Wednesday, November 27th, 2013

Remand Order for Re-Sentencing Did Not Support De Novo Re-Sentencing


This defendant appealed his 235-month prison term for drug related offenses, which the district court imposed on remand from an earlier appeal.  The Court vacated an earlier judgment and remanded for re-sentencing due to the erroneous denial of a third point for acceptance of responsibility, which the defendant received.  In his second appeal, the defendant asserted procedural error based upon the district court’s refusal to hold a new Fatico hearing on marijuana quantity before re-sentencing and its subsequent imposition of more than one year’s custody despite a jurisdictionally defective indictment, which failed to identify the substance at issue.  The Court rejected both claims.
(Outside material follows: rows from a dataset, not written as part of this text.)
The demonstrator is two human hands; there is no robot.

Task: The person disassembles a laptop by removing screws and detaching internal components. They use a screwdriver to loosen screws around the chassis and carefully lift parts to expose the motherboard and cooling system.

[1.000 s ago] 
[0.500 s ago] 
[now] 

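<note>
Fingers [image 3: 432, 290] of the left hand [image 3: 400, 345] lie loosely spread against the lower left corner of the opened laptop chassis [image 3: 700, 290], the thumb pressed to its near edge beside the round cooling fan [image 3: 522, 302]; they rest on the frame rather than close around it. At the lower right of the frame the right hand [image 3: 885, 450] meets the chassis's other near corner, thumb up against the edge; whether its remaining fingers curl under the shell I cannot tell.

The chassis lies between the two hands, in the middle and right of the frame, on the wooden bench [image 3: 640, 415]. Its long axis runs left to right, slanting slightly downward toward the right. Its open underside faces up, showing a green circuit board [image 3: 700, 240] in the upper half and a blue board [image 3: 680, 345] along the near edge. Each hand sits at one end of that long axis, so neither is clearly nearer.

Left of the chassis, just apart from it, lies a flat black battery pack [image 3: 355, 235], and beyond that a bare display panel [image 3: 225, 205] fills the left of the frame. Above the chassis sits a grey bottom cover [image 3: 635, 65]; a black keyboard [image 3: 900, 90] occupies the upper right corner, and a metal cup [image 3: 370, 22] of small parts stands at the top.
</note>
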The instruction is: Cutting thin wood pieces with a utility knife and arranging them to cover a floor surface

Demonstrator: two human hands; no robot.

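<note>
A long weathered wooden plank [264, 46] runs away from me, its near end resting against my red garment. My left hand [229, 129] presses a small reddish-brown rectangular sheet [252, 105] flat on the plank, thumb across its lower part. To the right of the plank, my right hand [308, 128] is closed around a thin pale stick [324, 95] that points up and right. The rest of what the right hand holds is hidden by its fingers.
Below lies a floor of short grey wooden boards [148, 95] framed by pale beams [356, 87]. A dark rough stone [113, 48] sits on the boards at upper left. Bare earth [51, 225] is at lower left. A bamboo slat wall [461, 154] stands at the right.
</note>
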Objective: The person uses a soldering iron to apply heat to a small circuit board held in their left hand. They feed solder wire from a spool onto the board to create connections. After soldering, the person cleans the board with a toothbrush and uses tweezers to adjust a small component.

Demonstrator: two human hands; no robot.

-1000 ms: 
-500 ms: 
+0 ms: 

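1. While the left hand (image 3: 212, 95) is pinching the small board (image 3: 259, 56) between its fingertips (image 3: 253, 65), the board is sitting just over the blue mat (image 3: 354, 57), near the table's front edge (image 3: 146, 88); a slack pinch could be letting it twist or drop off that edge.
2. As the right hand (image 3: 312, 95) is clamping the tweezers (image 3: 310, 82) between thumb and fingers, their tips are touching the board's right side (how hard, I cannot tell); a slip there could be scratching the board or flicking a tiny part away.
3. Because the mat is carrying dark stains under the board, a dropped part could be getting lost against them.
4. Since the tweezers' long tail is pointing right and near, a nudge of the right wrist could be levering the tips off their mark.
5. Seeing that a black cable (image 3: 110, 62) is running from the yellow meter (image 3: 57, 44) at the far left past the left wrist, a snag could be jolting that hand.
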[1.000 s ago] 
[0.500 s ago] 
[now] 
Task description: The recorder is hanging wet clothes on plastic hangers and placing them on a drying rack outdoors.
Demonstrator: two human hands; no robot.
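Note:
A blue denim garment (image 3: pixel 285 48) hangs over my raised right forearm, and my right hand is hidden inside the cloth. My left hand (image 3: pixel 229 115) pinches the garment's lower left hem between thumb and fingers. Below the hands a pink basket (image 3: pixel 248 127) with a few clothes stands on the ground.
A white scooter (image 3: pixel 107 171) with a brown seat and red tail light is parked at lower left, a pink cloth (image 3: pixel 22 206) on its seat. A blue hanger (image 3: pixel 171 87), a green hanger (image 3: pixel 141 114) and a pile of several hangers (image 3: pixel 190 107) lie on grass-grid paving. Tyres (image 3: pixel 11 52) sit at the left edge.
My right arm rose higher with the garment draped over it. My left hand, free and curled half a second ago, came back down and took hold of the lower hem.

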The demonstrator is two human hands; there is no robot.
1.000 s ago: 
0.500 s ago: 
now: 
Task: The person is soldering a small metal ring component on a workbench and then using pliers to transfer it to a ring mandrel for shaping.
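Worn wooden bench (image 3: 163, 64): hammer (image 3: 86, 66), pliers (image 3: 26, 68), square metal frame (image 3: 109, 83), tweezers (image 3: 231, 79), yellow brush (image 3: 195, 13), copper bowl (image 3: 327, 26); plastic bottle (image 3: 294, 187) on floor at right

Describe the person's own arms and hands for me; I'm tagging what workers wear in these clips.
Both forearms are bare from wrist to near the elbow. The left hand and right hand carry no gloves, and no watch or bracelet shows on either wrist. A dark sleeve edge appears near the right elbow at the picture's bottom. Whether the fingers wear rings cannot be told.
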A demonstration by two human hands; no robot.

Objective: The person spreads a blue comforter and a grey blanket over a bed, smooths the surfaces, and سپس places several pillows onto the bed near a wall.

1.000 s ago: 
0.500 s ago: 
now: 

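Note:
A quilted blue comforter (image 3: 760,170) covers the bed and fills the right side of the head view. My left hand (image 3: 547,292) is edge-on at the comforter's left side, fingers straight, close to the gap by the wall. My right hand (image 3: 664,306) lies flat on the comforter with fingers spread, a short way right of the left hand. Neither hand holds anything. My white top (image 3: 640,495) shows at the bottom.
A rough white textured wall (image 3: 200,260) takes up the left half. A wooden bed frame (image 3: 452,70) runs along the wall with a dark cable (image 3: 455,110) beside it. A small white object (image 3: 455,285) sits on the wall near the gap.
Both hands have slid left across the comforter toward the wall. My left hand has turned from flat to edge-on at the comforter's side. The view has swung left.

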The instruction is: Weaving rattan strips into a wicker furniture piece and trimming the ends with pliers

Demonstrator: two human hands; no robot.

The Court held that its remand order required only a limited, not de novo, re-sentencing hearing.  The mandate did not “unequivocally” call for de novo re-sentencing and the “spirit” of the order did not clearly convey such an intent.  It vacated only the sentence and not the underlying conviction, identified a specific error to be corrected and rejected other arguments raised on appeal, which would not have been done if the Court intended for de novo sentencing.  Due to the limited nature of the re-sentencing, the law of the case doctrine foreclosed re-litigation of waived or already decided issues unless either of two exceptions applied.  The defendant could not show that the marijuana quantity issue, which he deliberately bypassed at the first sentencing and Fatico hearing, became relevant to the re-sentencing.

The indictment also was not defective and the sentence was procedurally reasonable.  The omission alleged by the defendant did not create any jurisdictional defect given the federal offense charged and his guilty plea waived any non-jurisdictional defects.  Regardless, the indictment identified the controlled substance involved and the defendant admitted at the plea allocation that his conduct involved cocaine.